• _What to do_: Write out the full listing exactly as it appears below.

• _Dataset entries_:
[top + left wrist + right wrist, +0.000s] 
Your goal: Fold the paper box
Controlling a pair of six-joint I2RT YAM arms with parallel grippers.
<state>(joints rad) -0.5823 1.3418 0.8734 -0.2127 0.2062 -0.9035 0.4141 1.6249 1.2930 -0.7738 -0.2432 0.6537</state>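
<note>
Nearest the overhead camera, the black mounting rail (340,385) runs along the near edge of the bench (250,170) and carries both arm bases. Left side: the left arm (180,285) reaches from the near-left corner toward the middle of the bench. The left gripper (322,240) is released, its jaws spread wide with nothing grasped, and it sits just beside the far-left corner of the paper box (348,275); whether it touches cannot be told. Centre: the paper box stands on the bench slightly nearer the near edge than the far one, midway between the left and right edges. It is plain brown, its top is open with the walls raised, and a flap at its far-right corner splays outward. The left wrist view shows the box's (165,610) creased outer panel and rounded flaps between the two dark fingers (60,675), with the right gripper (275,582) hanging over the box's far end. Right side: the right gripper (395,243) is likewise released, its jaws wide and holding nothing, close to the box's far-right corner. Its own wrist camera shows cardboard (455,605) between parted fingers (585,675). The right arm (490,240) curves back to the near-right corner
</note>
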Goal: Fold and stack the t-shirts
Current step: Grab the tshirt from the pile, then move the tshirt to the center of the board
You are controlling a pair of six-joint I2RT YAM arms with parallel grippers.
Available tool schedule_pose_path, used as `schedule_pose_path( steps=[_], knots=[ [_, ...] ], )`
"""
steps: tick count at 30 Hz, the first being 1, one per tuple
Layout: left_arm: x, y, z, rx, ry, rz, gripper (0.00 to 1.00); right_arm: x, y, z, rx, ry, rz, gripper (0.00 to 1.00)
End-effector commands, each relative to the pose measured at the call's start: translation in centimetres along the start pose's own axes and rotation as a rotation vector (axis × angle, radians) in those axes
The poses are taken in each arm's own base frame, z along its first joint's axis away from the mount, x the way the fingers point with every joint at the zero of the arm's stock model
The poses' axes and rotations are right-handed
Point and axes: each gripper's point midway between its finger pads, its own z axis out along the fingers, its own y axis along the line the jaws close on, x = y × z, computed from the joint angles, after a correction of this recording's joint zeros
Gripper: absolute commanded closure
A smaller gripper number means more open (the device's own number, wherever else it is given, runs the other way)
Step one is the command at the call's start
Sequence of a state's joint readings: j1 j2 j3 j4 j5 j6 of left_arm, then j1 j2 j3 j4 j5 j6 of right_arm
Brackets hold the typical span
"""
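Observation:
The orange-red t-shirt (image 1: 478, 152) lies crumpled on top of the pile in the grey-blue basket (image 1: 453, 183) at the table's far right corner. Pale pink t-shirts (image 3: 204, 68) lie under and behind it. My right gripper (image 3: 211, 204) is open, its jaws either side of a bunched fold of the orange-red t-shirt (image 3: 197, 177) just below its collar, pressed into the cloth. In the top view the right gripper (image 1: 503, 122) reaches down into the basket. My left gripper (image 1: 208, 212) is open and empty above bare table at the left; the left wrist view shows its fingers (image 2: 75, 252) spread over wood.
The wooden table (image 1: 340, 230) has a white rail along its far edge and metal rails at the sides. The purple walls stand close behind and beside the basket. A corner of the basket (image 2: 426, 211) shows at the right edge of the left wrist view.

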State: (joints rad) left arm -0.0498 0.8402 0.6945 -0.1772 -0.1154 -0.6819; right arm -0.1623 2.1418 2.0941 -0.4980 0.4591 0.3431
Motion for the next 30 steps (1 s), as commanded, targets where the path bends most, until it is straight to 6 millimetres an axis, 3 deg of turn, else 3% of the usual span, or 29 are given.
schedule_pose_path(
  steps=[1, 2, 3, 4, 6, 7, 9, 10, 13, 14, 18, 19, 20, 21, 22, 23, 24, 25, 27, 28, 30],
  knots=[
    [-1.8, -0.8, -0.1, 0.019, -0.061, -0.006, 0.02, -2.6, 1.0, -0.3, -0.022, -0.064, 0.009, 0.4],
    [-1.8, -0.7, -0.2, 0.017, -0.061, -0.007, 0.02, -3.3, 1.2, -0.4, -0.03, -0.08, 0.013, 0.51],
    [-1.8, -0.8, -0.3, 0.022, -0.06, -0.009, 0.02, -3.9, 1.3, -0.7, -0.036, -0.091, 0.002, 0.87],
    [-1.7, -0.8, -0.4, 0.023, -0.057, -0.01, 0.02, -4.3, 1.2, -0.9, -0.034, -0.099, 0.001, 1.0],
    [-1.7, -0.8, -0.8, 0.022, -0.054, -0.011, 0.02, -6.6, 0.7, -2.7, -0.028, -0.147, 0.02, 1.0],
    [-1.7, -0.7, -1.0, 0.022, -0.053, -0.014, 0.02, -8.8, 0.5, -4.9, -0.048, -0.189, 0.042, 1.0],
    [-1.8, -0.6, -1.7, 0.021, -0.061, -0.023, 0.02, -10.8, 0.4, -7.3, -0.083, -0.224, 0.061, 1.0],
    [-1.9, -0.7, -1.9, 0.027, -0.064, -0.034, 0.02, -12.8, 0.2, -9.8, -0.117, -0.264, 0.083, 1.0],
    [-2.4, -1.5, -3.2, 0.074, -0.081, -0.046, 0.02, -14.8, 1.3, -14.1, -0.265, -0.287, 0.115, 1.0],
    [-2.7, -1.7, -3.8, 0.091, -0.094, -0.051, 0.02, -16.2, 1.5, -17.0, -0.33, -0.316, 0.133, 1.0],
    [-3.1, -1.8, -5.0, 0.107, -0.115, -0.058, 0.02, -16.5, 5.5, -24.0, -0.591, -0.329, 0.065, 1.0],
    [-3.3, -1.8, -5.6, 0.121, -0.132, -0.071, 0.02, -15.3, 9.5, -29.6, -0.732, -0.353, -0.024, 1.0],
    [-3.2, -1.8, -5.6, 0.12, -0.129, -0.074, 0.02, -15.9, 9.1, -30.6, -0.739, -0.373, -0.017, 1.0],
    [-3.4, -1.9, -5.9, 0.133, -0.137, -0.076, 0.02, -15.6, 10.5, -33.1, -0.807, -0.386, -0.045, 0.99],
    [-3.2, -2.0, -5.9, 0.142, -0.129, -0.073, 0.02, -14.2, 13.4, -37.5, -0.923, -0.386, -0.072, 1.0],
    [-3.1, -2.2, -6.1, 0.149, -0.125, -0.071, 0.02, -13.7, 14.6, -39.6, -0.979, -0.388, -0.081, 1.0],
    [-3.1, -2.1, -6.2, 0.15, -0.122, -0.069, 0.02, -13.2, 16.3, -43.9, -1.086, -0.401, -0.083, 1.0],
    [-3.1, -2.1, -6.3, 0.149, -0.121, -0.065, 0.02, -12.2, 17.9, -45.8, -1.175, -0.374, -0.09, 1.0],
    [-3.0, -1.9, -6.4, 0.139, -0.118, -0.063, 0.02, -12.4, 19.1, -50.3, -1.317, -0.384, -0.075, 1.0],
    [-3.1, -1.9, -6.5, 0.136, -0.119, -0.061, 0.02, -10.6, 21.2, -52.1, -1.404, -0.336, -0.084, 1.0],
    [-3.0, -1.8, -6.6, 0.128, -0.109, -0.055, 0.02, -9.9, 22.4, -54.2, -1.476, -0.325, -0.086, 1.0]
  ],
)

• _Output of the exercise_:
[top + left wrist + right wrist, +0.000s] 
Your goal: Fold the paper box
Controlling a pair of six-joint I2RT YAM arms with parallel grippers.
<state>(joints rad) -0.5823 1.3418 0.8734 -0.2127 0.2062 -0.9035 0.4141 1.6249 1.2930 -0.7738 -0.2432 0.6537</state>
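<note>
Nearest the overhead camera, the black mounting rail (340,385) runs along the near edge of the bench (250,170) and carries both arm bases. Left side: the left arm (180,285) reaches from the near-left corner toward the middle of the bench. The left gripper (322,240) is released, its jaws spread wide with nothing grasped, and it sits just beside the far-left corner of the paper box (348,275); whether it touches cannot be told. Centre: the paper box stands on the bench slightly nearer the near edge than the far one, midway between the left and right edges. It is plain brown, its top is open with the walls raised, and a flap at its far-right corner splays outward. The left wrist view shows the box's (165,610) creased outer panel and rounded flaps between the two dark fingers (60,675), with the right gripper (275,582) hanging over the box's far end. Right side: the right gripper (395,243) is likewise released, its jaws wide and holding nothing, close to the box's far-right corner. Its own wrist camera shows cardboard (455,605) between parted fingers (585,675). The right arm (490,240) curves back to the near-right corner
</note>
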Goal: Fold and stack the t-shirts
Current step: Grab the tshirt from the pile, then move the tshirt to the center of the board
You are controlling a pair of six-joint I2RT YAM arms with parallel grippers.
Available tool schedule_pose_path, used as `schedule_pose_path( steps=[_], knots=[ [_, ...] ], )`
"""
steps: tick count at 30 Hz, the first being 1, one per tuple
Layout: left_arm: x, y, z, rx, ry, rz, gripper (0.00 to 1.00); right_arm: x, y, z, rx, ry, rz, gripper (0.00 to 1.00)
End-effector commands, each relative to the pose measured at the call's start: translation in centimetres along the start pose's own axes and rotation as a rotation vector (axis × angle, radians) in those axes
The poses are taken in each arm's own base frame, z along its first joint's axis away from the mount, x the way the fingers point with every joint at the zero of the arm's stock model
The poses' axes and rotations are right-handed
Point and axes: each gripper's point midway between its finger pads, its own z axis out along the fingers, its own y axis along the line the jaws close on, x = y × z, computed from the joint angles, after a correction of this recording's joint zeros
Gripper: absolute commanded closure
A smaller gripper number means more open (the device's own number, wherever else it is given, runs the other way)
Step one is the command at the call's start
Sequence of a state's joint readings: j1 j2 j3 j4 j5 j6 of left_arm, then j1 j2 j3 j4 j5 j6 of right_arm
Brackets hold the typical span
"""
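Observation:
The orange-red t-shirt (image 1: 478, 152) lies crumpled on top of the pile in the grey-blue basket (image 1: 453, 183) at the table's far right corner. Pale pink t-shirts (image 3: 204, 68) lie under and behind it. My right gripper (image 3: 211, 204) is open, its jaws either side of a bunched fold of the orange-red t-shirt (image 3: 197, 177) just below its collar, pressed into the cloth. In the top view the right gripper (image 1: 503, 122) reaches down into the basket. My left gripper (image 1: 208, 212) is open and empty above bare table at the left; the left wrist view shows its fingers (image 2: 75, 252) spread over wood.
The wooden table (image 1: 340, 230) has a white rail along its far edge and metal rails at the sides. The purple walls stand close behind and beside the basket. A corner of the basket (image 2: 426, 211) shows at the right edge of the left wrist view.
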
State: (joints rad) left arm -0.0498 0.8402 0.6945 -0.1772 -0.1154 -0.6819; right arm -0.1623 2.1418 2.0941 -0.4980 0.4591 0.3431
Motion for the next 30 steps (1 s), as commanded, targets where the path bends most, until it is straight to 6 millimetres an axis, 3 deg of turn, else 3% of the usual span, or 29 are given.
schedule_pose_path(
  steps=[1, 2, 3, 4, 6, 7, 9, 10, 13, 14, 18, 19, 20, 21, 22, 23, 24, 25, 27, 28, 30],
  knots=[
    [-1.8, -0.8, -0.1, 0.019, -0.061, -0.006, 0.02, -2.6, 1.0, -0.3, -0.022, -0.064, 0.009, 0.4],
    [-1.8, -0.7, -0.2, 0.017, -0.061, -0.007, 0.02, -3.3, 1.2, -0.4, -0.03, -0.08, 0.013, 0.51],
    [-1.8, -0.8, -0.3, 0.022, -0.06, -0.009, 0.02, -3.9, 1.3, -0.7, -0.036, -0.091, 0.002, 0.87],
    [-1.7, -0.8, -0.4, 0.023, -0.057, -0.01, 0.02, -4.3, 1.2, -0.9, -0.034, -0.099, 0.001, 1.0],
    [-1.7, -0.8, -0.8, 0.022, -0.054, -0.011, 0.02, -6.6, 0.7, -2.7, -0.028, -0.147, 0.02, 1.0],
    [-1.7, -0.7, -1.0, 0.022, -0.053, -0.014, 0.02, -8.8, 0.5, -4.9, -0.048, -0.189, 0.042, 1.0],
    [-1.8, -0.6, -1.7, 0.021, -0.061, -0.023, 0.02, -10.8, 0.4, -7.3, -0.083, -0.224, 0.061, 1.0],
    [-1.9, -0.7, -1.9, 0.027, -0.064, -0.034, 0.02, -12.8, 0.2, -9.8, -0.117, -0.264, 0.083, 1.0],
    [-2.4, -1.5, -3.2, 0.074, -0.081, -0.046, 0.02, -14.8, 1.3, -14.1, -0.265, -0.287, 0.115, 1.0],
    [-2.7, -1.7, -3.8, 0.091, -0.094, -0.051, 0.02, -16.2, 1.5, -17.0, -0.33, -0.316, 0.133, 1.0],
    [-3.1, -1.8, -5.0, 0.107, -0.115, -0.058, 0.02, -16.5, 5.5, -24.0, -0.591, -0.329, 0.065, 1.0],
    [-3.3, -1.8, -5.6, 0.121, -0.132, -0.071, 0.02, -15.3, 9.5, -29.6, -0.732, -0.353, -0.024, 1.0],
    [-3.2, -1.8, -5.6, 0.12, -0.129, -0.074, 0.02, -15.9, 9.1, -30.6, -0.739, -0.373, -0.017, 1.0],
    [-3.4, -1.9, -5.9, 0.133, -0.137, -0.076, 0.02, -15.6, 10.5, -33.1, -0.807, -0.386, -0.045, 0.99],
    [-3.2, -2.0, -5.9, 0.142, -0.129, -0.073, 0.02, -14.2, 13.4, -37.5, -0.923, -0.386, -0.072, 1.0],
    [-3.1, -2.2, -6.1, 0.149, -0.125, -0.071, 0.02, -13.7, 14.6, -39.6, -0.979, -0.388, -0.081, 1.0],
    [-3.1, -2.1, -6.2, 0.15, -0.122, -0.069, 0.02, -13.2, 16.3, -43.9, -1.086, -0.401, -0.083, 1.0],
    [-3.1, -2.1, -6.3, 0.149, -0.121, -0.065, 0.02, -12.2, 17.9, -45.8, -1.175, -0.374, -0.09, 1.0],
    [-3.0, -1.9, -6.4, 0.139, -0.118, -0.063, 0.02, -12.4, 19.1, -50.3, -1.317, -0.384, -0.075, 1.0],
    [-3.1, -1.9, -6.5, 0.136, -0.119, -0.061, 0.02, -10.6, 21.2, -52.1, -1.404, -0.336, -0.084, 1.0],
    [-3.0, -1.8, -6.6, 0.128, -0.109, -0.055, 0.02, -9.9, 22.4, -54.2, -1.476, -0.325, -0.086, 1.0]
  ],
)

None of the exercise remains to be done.